* What to produce: Copy the records below exactly as they appear.

====== Information given ======

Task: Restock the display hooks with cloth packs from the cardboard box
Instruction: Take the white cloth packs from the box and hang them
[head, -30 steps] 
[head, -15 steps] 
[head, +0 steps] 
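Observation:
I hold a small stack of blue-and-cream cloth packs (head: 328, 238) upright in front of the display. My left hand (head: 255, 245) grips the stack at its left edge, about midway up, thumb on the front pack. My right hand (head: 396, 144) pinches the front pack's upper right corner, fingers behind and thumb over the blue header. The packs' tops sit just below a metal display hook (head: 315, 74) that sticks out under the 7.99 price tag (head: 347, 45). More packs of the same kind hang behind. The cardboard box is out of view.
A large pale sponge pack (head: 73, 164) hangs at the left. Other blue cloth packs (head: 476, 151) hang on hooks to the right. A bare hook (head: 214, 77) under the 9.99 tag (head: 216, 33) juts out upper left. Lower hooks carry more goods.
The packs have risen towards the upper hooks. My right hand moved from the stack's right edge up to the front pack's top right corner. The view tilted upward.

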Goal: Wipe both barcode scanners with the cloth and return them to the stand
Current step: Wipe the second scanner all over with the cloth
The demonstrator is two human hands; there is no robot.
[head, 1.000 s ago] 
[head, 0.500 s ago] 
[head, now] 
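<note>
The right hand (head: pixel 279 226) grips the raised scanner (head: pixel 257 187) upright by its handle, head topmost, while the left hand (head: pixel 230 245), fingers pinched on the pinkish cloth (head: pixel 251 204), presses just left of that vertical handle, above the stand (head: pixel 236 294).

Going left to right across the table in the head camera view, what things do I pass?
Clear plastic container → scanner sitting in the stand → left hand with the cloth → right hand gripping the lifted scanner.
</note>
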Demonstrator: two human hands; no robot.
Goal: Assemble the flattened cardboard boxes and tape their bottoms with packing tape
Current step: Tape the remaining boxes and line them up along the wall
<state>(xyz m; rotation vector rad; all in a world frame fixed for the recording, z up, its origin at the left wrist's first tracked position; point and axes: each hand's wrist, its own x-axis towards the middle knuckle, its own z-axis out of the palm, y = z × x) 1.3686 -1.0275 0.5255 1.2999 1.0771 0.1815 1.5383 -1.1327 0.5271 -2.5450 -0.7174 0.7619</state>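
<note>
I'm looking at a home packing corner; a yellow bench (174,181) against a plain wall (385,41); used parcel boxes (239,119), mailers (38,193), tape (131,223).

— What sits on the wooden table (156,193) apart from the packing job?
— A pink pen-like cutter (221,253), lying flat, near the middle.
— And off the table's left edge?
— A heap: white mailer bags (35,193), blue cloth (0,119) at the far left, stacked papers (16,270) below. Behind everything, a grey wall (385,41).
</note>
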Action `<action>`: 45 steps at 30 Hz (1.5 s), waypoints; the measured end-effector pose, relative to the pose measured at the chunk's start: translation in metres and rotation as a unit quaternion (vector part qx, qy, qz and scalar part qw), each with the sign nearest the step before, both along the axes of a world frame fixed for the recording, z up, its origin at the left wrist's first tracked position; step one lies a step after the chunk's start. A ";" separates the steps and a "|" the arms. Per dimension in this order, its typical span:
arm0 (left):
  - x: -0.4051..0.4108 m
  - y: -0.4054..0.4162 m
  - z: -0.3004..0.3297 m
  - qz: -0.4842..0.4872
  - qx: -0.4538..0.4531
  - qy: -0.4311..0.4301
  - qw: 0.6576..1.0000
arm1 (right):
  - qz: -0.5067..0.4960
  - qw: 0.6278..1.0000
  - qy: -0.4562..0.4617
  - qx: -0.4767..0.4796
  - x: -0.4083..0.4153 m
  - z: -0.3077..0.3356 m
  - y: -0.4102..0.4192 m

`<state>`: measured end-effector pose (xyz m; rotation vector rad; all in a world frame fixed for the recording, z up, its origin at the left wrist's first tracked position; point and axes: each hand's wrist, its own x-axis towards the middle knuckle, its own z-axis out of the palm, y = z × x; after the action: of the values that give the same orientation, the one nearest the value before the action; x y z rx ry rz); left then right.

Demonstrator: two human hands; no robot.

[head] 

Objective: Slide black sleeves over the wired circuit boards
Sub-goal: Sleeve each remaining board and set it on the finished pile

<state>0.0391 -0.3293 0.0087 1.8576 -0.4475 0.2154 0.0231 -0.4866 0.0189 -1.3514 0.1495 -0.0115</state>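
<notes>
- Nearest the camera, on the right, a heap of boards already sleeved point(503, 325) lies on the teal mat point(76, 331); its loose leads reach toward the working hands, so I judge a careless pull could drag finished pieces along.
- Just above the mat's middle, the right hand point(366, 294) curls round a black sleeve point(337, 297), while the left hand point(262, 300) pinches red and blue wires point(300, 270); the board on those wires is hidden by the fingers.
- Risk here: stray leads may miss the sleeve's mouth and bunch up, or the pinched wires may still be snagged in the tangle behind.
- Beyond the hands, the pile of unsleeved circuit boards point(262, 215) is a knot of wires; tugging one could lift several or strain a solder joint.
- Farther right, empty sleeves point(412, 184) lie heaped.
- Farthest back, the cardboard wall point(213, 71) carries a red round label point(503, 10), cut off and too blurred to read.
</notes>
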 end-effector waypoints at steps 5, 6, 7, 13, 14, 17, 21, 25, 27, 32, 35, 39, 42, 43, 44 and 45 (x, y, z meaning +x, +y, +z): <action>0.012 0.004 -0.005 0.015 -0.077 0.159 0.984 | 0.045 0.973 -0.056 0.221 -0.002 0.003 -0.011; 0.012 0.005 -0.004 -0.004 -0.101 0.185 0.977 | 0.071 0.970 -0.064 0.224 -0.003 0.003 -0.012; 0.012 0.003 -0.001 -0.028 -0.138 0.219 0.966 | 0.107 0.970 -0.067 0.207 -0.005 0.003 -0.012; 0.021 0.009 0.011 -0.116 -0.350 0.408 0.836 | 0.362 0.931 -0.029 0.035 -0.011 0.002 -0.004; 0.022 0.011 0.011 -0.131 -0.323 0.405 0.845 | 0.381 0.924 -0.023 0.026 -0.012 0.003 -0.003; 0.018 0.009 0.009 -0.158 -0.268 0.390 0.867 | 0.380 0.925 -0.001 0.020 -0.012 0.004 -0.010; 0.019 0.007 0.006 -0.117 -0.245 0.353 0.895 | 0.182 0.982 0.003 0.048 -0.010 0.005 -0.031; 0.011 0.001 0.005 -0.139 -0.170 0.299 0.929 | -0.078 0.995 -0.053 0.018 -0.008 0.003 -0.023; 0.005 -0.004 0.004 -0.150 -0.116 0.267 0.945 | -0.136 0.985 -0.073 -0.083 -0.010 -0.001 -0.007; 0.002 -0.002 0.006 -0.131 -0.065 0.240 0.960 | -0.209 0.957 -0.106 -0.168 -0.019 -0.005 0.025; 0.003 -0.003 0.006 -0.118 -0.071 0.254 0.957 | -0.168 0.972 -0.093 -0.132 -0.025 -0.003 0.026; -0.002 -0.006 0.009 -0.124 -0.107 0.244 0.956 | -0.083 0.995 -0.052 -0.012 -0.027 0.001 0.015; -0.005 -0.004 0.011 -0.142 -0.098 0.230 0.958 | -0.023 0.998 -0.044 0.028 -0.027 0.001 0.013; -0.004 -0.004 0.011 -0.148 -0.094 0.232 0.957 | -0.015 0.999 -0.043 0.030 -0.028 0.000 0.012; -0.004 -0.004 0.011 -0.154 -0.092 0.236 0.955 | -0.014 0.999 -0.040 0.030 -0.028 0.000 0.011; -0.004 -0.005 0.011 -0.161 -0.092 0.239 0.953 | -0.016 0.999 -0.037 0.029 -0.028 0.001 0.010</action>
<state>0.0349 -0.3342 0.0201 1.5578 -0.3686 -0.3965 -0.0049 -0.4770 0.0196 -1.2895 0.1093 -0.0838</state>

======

* Solution for this task:
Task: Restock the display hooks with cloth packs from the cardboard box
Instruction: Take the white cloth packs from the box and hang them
[head, -30 steps] 
[head, -15 steps] 
[head, +0 steps] 
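Observation:
I hold a small stack of blue-and-cream cloth packs (head: 328, 238) upright in front of the display. My left hand (head: 255, 245) grips the stack at its left edge, about midway up, thumb on the front pack. My right hand (head: 396, 144) pinches the front pack's upper right corner, fingers behind and thumb over the blue header. The packs' tops sit just below a metal display hook (head: 315, 74) that sticks out under the 7.99 price tag (head: 347, 45). More packs of the same kind hang behind. The cardboard box is out of view.
A large pale sponge pack (head: 73, 164) hangs at the left. Other blue cloth packs (head: 476, 151) hang on hooks to the right. A bare hook (head: 214, 77) under the 9.99 tag (head: 216, 33) juts out upper left. Lower hooks carry more goods.
The packs have risen towards the upper hooks. My right hand moved from the stack's right edge up to the front pack's top right corner. The view tilted upward.
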
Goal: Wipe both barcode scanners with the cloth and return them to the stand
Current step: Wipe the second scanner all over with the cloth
The demonstrator is two human hands; there is no robot.
[head, 1.000 s ago] 
[head, 0.500 s ago] 
[head, now] 
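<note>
The right hand (head: pixel 279 226) grips the raised scanner (head: pixel 257 187) upright by its handle, head topmost, while the left hand (head: pixel 230 245), fingers pinched on the pinkish cloth (head: pixel 251 204), presses just left of that vertical handle, above the stand (head: pixel 236 294).

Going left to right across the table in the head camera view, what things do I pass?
Clear plastic container → scanner sitting in the stand → left hand with the cloth → right hand gripping the lifted scanner.
</note>
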Demonstrator: two human hands; no robot.
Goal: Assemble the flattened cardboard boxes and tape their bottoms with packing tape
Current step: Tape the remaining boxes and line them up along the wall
<state>(xyz m; rotation vector rad; all in a world frame fixed for the recording, z up, its origin at the left wrist's first tracked position; point and axes: each hand's wrist, its own x-axis towards the middle knuckle, its own z-axis out of the palm, y = z × x) 1.3686 -1.0275 0.5255 1.2999 1.0771 0.1815 1.5383 -1.1327 0.5271 -2.5450 -0.7174 0.7619</state>
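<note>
I'm looking at a home packing corner; a yellow bench (174,181) against a plain wall (385,41); used parcel boxes (239,119), mailers (38,193), tape (131,223).

— What sits on the wooden table (156,193) apart from the packing job?
— A pink pen-like cutter (221,253), lying flat, near the middle.
— And off the table's left edge?
— A heap: white mailer bags (35,193), blue cloth (0,119) at the far left, stacked papers (16,270) below. Behind everything, a grey wall (385,41).
</note>
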Action `<action>`: 45 steps at 30 Hz (1.5 s), waypoints; the measured end-effector pose, relative to the pose measured at the chunk's start: translation in metres and rotation as a unit quaternion (vector part qx, qy, qz and scalar part qw), each with the sign nearest the step before, both along the axes of a world frame fixed for the recording, z up, its origin at the left wrist's first tracked position; step one lies a step after the chunk's start. A ";" separates the steps and a "|" the arms. Per dimension in this order, its typical span:
arm0 (left):
  - x: -0.4051..0.4108 m
  - y: -0.4054..0.4162 m
  - z: -0.3004..0.3297 m
  - qz: -0.4842..0.4872
  - qx: -0.4538..0.4531
  - qy: -0.4311..0.4301
  - qw: 0.6576..1.0000
arm1 (right):
  - qz: -0.5067..0.4960
  - qw: 0.6278..1.0000
  - qy: -0.4562..0.4617
  - qx: -0.4767..0.4796
  - x: -0.4083..0.4153 m
  - z: -0.3077..0.3356 m
  - y: -0.4102..0.4192 m

`<state>`: measured end-effector pose (xyz m; rotation vector rad; all in a world frame fixed for the recording, z up, its origin at the left wrist's first tracked position; point and axes: each hand's wrist, its own x-axis towards the middle knuckle, its own z-axis out of the palm, y = z × x; after the action: of the values that give the same orientation, the one nearest the value before the action; x y z rx ry rz); left then right.

Demonstrator: two human hands; no robot.

[head] 

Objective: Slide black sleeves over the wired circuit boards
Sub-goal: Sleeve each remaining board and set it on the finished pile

<state>0.0391 -0.3293 0.0087 1.8576 -0.4475 0.2154 0.0231 -0.4866 0.0189 -1.3514 0.1495 -0.0115</state>
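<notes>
- Nearest the camera, on the right, a heap of boards already sleeved point(503, 325) lies on the teal mat point(76, 331); its loose leads reach toward the working hands, so I judge a careless pull could drag finished pieces along.
- Just above the mat's middle, the right hand point(366, 294) curls round a black sleeve point(337, 297), while the left hand point(262, 300) pinches red and blue wires point(300, 270); the board on those wires is hidden by the fingers.
- Risk here: stray leads may miss the sleeve's mouth and bunch up, or the pinched wires may still be snagged in the tangle behind.
- Beyond the hands, the pile of unsleeved circuit boards point(262, 215) is a knot of wires; tugging one could lift several or strain a solder joint.
- Farther right, empty sleeves point(412, 184) lie heaped.
- Farthest back, the cardboard wall point(213, 71) carries a red round label point(503, 10), cut off and too blurred to read.
</notes>
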 end-effector waypoints at steps 5, 6, 7, 13, 14, 17, 21, 25, 27, 32, 35, 39, 42, 43, 44 and 45 (x, y, z meaning +x, +y, +z): <action>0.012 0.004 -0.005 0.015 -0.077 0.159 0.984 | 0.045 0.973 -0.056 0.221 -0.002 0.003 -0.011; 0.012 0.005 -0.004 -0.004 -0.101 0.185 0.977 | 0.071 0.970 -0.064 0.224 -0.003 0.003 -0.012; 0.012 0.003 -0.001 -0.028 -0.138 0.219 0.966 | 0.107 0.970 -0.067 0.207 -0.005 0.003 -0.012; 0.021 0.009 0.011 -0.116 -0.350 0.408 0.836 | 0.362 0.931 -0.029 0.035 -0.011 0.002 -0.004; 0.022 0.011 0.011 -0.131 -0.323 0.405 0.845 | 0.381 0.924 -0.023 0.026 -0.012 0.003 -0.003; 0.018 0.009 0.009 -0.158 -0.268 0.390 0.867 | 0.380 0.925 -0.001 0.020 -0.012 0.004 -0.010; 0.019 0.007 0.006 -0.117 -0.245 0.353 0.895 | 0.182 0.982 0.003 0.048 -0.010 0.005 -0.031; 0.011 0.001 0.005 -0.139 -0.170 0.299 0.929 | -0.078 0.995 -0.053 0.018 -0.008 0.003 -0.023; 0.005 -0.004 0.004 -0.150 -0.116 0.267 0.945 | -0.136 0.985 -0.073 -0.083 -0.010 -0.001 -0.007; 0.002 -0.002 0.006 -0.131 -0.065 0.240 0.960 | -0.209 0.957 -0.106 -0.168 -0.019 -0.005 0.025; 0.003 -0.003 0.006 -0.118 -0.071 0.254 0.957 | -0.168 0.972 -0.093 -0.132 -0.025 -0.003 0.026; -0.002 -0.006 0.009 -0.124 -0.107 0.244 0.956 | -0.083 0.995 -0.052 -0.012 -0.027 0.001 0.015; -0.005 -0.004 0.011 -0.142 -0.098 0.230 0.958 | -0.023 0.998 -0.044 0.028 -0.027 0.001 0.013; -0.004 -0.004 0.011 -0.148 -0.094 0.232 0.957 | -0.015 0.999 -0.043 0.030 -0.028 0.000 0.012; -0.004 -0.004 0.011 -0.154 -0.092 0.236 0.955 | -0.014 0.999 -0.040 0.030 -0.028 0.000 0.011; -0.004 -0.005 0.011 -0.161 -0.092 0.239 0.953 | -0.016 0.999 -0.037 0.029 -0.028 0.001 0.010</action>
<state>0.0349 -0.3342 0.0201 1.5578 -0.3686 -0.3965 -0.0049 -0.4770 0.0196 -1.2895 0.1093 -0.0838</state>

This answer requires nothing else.